The current architectural model is service-oriented, networked and event-driven. Multiple modules act on their own interests. The primary communication between modules happens over queues. Other modules can react to these events in their own processing and as a result announce new events.

The end goal of a crawler is to collect data, so all crawl results are written into a shared datastore, which allows easier manual consumption of the data. Each module has its own schema. Over time, we should make clear distinctions between temporary, internal module state and stable, consumable data.

Subprojects

content-crawler (Java / Spring Boot): Content-related crawling. Interacts over SQS with muppets to fetch and retrieve content. Stores the links to relevant S3 files in the DB
dispatcher (Java / Spring Boot): Spring Boot app that serves as API entrypoint to the crawler system and will copy messages to the input queues of all modules that need it.
dns-crawler (Java / Spring Boot): DNS-related crawling. Fetch DNS records, post-process with geo-ip.
feature-extraction(Java / Spring Boot): extracts features from data collected by other modules. For now only extracts features from the HTML.
ground-truth(Java / Spring Boot): Ground-truth only creates tables used for labeling the mercator visits.
mercator-api (Java / Spring Boot): Expose API via Spring Data REST, using the JPA entities of other modules.
mercator-ui (NodeJS / TypeScript / React): Basic UI for Mercator
mercator-wappalyzer (NodeJS / TypeScript): Wrapper around Wappalyzer, using to detect technologies in websites.
muppets (NodeJS / TypeScript): Takes screenshots via puppeteer, interacts over SQS and stores results in S3
observability: code to support the observability property of the system
smtp-crawler (Java / Spring Boot): Stores information about SMTP servers.
tls-crawler (Java / Spring Boot): Gathers TLS certificates and extracts data.
vat-crawler (Java / Spring Boot): Tries to find VAT number (belgian only for now) on a website.
mercator-cli (Java / Spring Boot): Command-line interface to interact with the SQS queues of the different modules.

Data Model

All modules currently write into a Postgres SQL database. See Data Catalog for more details.

Warning on usage

Be aware that running Mercator might trigger some alarms to the crawled domains' servers. Some modules open a lot of parallel connections and might be seen as scanning tool or even DoS attack. We plan to implement rate-limits and/or cache-lookups when that is possible. Keep that in mind when changing configuration values such as timeouts, ratelimits, max value for Horizontal Pod Autoscaling (HPA), etc.
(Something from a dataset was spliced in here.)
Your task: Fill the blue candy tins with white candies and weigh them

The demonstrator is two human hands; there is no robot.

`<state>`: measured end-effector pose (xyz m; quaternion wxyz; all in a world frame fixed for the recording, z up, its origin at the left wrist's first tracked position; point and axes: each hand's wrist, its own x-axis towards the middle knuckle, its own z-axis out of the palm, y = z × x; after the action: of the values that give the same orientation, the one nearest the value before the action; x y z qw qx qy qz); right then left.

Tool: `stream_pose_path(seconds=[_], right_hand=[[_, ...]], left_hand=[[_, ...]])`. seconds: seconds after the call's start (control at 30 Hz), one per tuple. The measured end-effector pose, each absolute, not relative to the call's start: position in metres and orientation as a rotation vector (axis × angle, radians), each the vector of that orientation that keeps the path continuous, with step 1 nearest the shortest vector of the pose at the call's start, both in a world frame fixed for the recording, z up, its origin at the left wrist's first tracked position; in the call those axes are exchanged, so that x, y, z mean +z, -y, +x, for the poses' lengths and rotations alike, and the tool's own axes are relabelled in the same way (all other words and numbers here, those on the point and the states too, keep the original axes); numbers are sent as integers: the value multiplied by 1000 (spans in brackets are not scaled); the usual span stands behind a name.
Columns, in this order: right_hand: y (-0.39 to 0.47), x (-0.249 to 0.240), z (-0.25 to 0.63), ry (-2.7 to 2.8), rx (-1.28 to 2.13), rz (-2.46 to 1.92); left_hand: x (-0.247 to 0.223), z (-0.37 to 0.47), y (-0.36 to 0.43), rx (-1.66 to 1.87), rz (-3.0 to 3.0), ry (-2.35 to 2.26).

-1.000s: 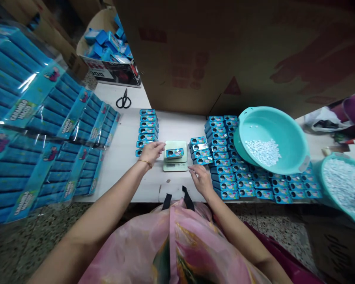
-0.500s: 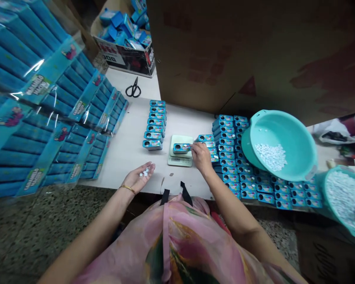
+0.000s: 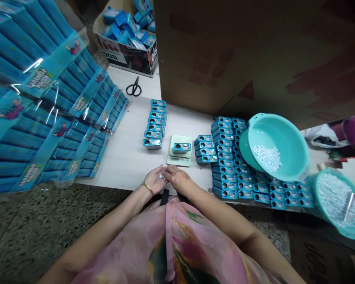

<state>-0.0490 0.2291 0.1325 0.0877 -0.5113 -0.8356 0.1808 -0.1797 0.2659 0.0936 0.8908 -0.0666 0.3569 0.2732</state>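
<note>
My left hand [image 3: 155, 180] lies palm up near the table's front edge, cupped around a few small white candies [image 3: 162, 176]. Fingers of my right hand [image 3: 175, 176] are bent together over that palm, touching the candies; whether they pinch one is hidden. Just beyond both hands a small blue box [image 3: 182, 147] with a dark round hole and a white piece on top rests on a pale scale [image 3: 179, 161]. A column of blue boxes [image 3: 152, 143] stands left of the scale, and a short stack [image 3: 205, 152] stands right of it.
Many blue boxes [image 3: 229, 185] fill the table's right part, beside a turquoise basin [image 3: 296, 157] of white candies. Another basin [image 3: 319, 193] holds a scoop. Wrapped blue packs [image 3: 41, 130] stand left. Scissors [image 3: 133, 88] and a carton [image 3: 130, 59] are behind; large cardboard [image 3: 225, 59] blocks the back.
My right hand has left the box on the scale and come back to my left palm. My left hand has shifted right, toward it.
</note>
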Motion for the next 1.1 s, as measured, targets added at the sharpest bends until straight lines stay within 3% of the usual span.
stream_pose_path(seconds=[0.2, 0.4, 0.73, 1.1], right_hand=[[-251, 141, -26, 2495, 566, -1424], [-279, 135, -7, 2115, 509, -1655], [-282, 118, 31, 1888, 261, -1915], [-291, 118, 23, 2020, 106, -2007]], left_hand=[[111, -157, -286, 575, -100, -809], [111, -154, -302, 642, -96, -753], [100, -202, -288, 682, -83, -818], [88, -240, -261, 758, -181, -946]])
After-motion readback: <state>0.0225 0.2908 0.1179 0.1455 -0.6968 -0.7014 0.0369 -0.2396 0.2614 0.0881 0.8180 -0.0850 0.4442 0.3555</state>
DNS Belgium is not responsible for any complaints you could receive in the result of using Mercator.

Requirements

Java 17
Docker & Docker Compose
Helm

Builds with gradle, bundled as gradle wrapper. Uses Spring Boot and Spring Cloud AWS/SQS/Spring messaging/Spring JMS.
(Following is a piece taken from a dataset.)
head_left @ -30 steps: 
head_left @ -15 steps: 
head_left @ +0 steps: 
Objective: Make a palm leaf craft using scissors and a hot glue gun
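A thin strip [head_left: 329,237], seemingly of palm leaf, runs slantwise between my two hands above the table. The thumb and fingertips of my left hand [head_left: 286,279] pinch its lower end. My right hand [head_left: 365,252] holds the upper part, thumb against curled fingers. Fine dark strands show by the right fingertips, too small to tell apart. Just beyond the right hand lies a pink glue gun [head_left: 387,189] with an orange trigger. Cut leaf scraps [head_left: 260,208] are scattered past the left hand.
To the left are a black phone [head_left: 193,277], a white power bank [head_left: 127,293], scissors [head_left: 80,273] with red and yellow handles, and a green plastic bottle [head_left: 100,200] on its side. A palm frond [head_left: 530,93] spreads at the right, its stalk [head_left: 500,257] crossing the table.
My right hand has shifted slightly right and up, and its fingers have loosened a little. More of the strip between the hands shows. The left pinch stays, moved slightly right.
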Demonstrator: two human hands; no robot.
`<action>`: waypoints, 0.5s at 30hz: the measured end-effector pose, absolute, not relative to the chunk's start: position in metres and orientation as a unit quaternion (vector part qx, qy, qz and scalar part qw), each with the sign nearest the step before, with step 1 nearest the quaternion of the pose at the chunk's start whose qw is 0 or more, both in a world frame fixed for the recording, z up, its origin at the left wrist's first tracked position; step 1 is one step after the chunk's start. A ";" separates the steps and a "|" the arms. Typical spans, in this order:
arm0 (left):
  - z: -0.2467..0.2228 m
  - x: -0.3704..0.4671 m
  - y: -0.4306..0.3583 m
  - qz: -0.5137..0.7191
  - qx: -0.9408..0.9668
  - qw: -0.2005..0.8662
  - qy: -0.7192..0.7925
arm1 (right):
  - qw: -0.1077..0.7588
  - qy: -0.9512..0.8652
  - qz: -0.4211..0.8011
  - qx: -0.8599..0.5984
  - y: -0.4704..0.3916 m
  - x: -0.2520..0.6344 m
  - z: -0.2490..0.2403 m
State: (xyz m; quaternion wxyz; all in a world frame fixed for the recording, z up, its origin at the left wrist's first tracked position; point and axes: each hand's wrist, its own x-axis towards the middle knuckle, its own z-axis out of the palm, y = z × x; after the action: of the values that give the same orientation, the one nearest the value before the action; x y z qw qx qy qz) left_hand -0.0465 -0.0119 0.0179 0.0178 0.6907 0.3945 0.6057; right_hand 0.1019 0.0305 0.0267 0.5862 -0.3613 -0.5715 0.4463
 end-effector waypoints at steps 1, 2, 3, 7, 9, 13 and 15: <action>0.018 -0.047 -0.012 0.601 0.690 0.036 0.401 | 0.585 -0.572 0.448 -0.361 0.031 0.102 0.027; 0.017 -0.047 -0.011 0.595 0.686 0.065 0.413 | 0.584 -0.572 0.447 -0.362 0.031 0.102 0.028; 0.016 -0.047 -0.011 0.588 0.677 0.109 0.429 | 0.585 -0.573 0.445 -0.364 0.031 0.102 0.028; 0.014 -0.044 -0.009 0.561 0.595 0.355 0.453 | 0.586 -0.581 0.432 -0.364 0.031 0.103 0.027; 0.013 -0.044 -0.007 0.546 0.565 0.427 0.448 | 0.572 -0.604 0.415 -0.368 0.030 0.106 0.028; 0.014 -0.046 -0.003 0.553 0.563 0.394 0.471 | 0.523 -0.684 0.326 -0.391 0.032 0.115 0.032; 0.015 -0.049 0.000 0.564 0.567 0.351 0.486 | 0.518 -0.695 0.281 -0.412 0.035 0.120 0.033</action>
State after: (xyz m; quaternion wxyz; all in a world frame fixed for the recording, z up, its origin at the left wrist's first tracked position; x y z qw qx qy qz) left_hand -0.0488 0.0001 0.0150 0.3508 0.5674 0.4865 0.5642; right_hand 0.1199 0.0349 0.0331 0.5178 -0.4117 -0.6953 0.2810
We currently use LocalStack locally and AWS SQS in the cloud for cloud stream implementation, and Postgres as data store implementation.

Maxmind GeoIP license

In order to use the Geo IP capacity in the crawler, you need to register and generate a key at Maxmind. You can then enable GeoIP in dns-crawler and smtp-crawler and put you license key there. (see properties files).

Usage

Run start-all.sh to start the entire system using docker-compose.

Crawling

Once all services are running, start a crawl by sending a message to the dispatcher input queue:

aws --endpoint-url=http://localhost:4566 sqs send-message --queue-url http://localhost:4566/queue/mercator-dispatcher-input --message-body '{"domainName": "abc.be"}'

or if you want a label, use

aws --endpoint-url=http://localhost:4566 sqs send-message --queue-url http://localhost:4566/queue/mercator-dispatcher-input --message-body '{"domainName": "abc.be", "labels": ["some-label"]}'

After some time, results should start appearing in the database. You can surf to http://localhost:5050/?pgsql=db&username=postgres&db=postgres to inspect the database using the bundled database viewer.
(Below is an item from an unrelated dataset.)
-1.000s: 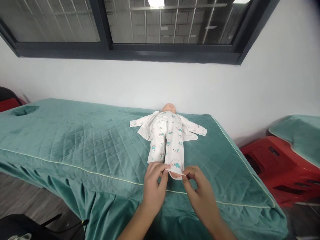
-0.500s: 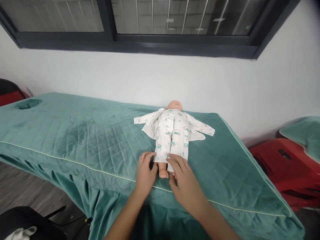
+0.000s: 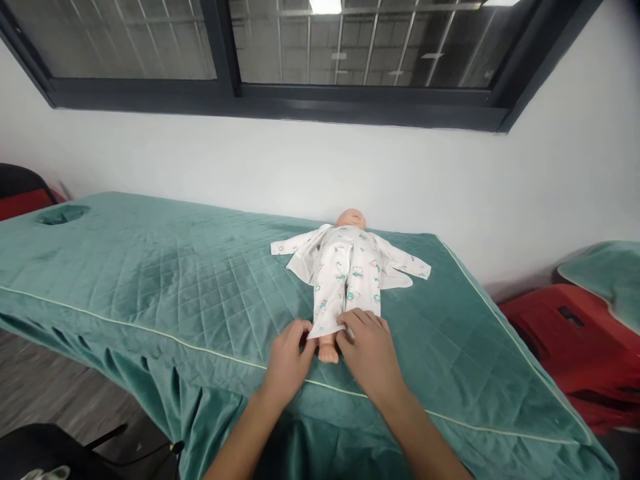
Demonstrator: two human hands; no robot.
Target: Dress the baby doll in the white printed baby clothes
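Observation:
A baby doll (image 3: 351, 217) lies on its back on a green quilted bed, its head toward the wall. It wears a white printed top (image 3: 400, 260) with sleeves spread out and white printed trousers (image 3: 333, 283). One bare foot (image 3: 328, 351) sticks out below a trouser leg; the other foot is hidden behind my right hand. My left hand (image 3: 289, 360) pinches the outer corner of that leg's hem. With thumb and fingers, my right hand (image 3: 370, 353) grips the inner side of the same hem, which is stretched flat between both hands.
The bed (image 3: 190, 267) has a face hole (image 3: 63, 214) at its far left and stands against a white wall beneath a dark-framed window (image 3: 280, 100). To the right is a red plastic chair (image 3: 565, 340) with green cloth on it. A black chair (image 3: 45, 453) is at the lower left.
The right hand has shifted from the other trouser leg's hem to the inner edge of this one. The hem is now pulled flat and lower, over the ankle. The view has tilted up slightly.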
It's best to always go via the Dispatcher. But if you really want to, you can send a message directly to the input queue of a single module. You have to add a valid visit_id in that case:

aws --endpoint-url=http://localhost:4566 sqs send-message --queue-url http://localhost:4566/queue/mercator-content-crawler-input --message-body '{"visitId":"f1c25d2f-3248-4013-a73a-307f91ee014b", "domainName": "abc.be"}'

Or

aws --endpoint-url=http://localhost:4566 sqs send-message --queue-url http://localhost:4566/queue/mercator-dns-crawler-input --message-body '{"visitId":"f1c25d2f-3248-4013-a73a-307f91ee014a", "domainName": "abc.be"}'

Development

For local development, it makes more sense to run our services outside the docker network, directly on our machine.

Run start-deps.sh to start only the dependencies.

Use the 'local' profile to start individual components.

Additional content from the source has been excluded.